Find the string "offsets" in the listing below and return each line it appears in.

─── INFORMATION SHOWN ───

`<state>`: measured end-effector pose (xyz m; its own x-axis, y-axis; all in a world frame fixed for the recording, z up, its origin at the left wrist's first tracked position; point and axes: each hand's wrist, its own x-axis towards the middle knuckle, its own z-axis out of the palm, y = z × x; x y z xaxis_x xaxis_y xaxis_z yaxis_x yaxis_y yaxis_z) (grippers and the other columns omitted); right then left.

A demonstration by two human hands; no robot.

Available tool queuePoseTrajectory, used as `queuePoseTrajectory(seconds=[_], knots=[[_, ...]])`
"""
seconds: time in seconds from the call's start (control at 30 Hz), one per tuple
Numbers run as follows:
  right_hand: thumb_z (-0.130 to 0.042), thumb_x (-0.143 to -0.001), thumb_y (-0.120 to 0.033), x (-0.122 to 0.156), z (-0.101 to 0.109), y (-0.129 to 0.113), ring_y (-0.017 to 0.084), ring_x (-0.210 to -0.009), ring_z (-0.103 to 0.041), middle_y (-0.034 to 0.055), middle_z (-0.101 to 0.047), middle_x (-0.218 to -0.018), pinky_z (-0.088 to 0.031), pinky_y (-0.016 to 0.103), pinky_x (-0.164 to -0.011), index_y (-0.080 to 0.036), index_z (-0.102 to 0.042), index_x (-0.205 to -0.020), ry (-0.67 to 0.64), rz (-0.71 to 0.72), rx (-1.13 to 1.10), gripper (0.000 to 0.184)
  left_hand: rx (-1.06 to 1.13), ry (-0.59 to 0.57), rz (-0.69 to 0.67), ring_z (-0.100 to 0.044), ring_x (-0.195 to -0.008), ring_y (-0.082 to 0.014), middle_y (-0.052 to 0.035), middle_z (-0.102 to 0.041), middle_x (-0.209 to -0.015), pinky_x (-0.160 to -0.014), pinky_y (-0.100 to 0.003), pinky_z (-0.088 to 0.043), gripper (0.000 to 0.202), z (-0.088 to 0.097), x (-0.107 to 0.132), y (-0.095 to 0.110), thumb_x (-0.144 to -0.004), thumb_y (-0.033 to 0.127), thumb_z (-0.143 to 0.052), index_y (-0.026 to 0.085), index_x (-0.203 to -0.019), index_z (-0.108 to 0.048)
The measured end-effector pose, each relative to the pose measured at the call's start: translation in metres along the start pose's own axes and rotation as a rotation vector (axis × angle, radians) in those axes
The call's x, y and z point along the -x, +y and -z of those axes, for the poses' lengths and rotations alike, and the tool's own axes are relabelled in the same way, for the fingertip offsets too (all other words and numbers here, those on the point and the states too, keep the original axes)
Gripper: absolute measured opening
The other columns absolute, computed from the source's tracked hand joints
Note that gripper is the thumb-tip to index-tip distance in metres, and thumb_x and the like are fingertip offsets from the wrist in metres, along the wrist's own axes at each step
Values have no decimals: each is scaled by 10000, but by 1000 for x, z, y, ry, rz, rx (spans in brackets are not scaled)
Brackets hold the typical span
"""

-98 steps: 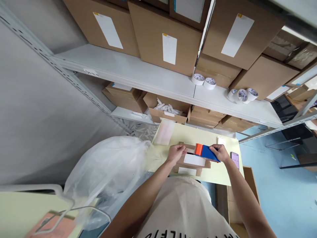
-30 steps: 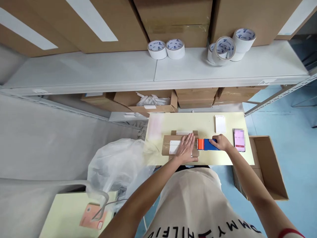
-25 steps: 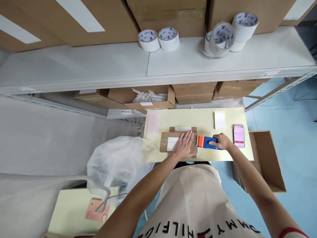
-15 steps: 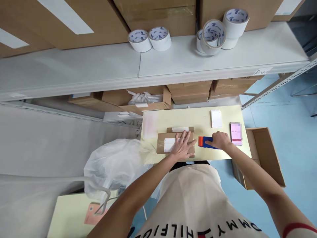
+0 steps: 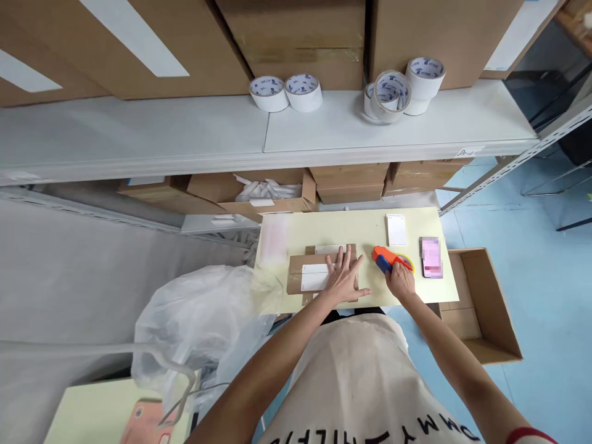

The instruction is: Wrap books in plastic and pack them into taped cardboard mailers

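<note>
On the pale yellow table, my left hand lies with fingers spread on the right part of a small cardboard box. The box bears a white label and rests across another cardboard piece, mostly covered by it. My right hand grips a tape dispenser in orange and blue, with a yellow-edged roll at its right end. The dispenser is just right of the box, apart from it.
Behind the dispenser lies a stack of white labels; a phone is to its right. An open carton stands on the floor at right. Tape rolls sit on the grey shelf. Clear plastic sheeting bulges at left.
My right hand has lifted and turned the tape dispenser, so its orange side and roll now show. My left hand stays on the box. The head view has shifted slightly.
</note>
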<state>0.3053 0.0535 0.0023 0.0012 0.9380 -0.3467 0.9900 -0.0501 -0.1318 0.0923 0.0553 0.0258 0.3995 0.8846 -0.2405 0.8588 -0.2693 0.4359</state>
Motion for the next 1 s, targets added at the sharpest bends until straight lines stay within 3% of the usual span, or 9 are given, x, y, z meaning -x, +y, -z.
queuePoseTrajectory(seconds=[0.07,0.17,0.3,0.43,0.53,0.6,0.77,0.87,1.0], knots=[[-411,-915,-197,3,-21,6,290,-917,-657,177,-680,-962,-461,385,-792,-93,-555,-1078,12,0,-8,241,101,47,-20,5,-1468,-421,-164,54,-1617,-1102,-694,-69,897,1,6,-10,-792,559,-603,241,-1521,-186],[-408,-922,-175,6,-43,13,290,-970,-648,172,-670,-1005,-470,393,-844,-107,-550,-1109,3,14,-40,245,190,180,9,-21,-1491,-310,-135,12,-1624,-1165,-549,-155,639,6,20,-26,-944,380,-389,222,-1521,-166],[-458,-890,-158,14,-48,15,333,-1114,-588,220,-614,-1153,-460,455,-931,-81,-460,-1279,96,40,-126,396,160,370,198,-40,-1492,-295,-143,-135,-1610,-1182,-545,-114,570,17,49,-54,-952,369,-365,196,-1486,-262],[-568,-857,-293,28,-39,-5,367,-1375,-343,229,-390,-1452,-347,551,-1079,-127,-194,-1487,243,205,-319,751,261,520,463,-57,-1487,-325,-170,-117,-1609,-1181,-561,-117,685,21,80,-97,-909,473,-439,156,-1483,-243],[-674,-782,-374,35,-40,-36,322,-1447,-233,169,-243,-1563,-325,502,-1127,-203,-49,-1532,112,369,-493,991,525,483,613,-169,-1472,-298,-157,-200,-1594,-1193,-447,-197,755,15,93,-122,-896,578,-400,126,-1478,-238],[-718,-736,-374,37,-45,-56,312,-1451,-232,165,-217,-1577,-334,481,-1126,-215,-20,-1537,36,415,-601,1074,724,393,570,-324,-1420,-281,-151,-365,-1529,-1159,-396,-294,751,9,97,-127,-892,640,-330,130,-1444,-322],[-686,-754,-453,38,-38,-80,318,-1234,-520,177,-466,-1418,-512,449,-905,-215,-208,-1516,17,283,-935,931,1068,368,378,-472,-1318,-292,-126,-553,-1390,-1045,-383,-424,807,8,102,-127,-784,762,-413,181,-1337,-503],[-692,-713,-559,36,-11,-83,269,-993,-626,136,-603,-1247,-543,388,-770,-215,-436,-1399,65,153,-1094,809,1308,443,356,-528,-1245,-321,-139,-590,-1339,-945,-394,-472,847,19,102,-134,-693,787,-522,183,-1287,-541],[-583,-758,-658,27,24,-93,215,-825,-640,90,-680,-999,-542,348,-718,-186,-585,-1172,159,-108,-1287,628,1415,470,306,-568,-1169,-300,-120,-620,-1280,-845,-362,-493,781,38,94,-140,-670,792,-537,205,-1183,-580]])
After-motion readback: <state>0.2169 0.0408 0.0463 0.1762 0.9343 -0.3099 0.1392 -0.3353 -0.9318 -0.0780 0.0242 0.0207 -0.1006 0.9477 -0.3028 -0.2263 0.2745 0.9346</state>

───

SOLUTION FOR THIS TASK:
The call's x, y and z point along the -x, +y and -z of those axes, for the poses' lengths and rotations alike, and the tool's own axes are relabelled in the same way, for the fingertip offsets too (all other words and numbers here, those on the point and the states too, keep the original axes)
Note that gripper is the thumb-tip to index-tip distance in metres, and thumb_x and the like are fingertip offsets from the wrist in metres, along the wrist's own axes at each step

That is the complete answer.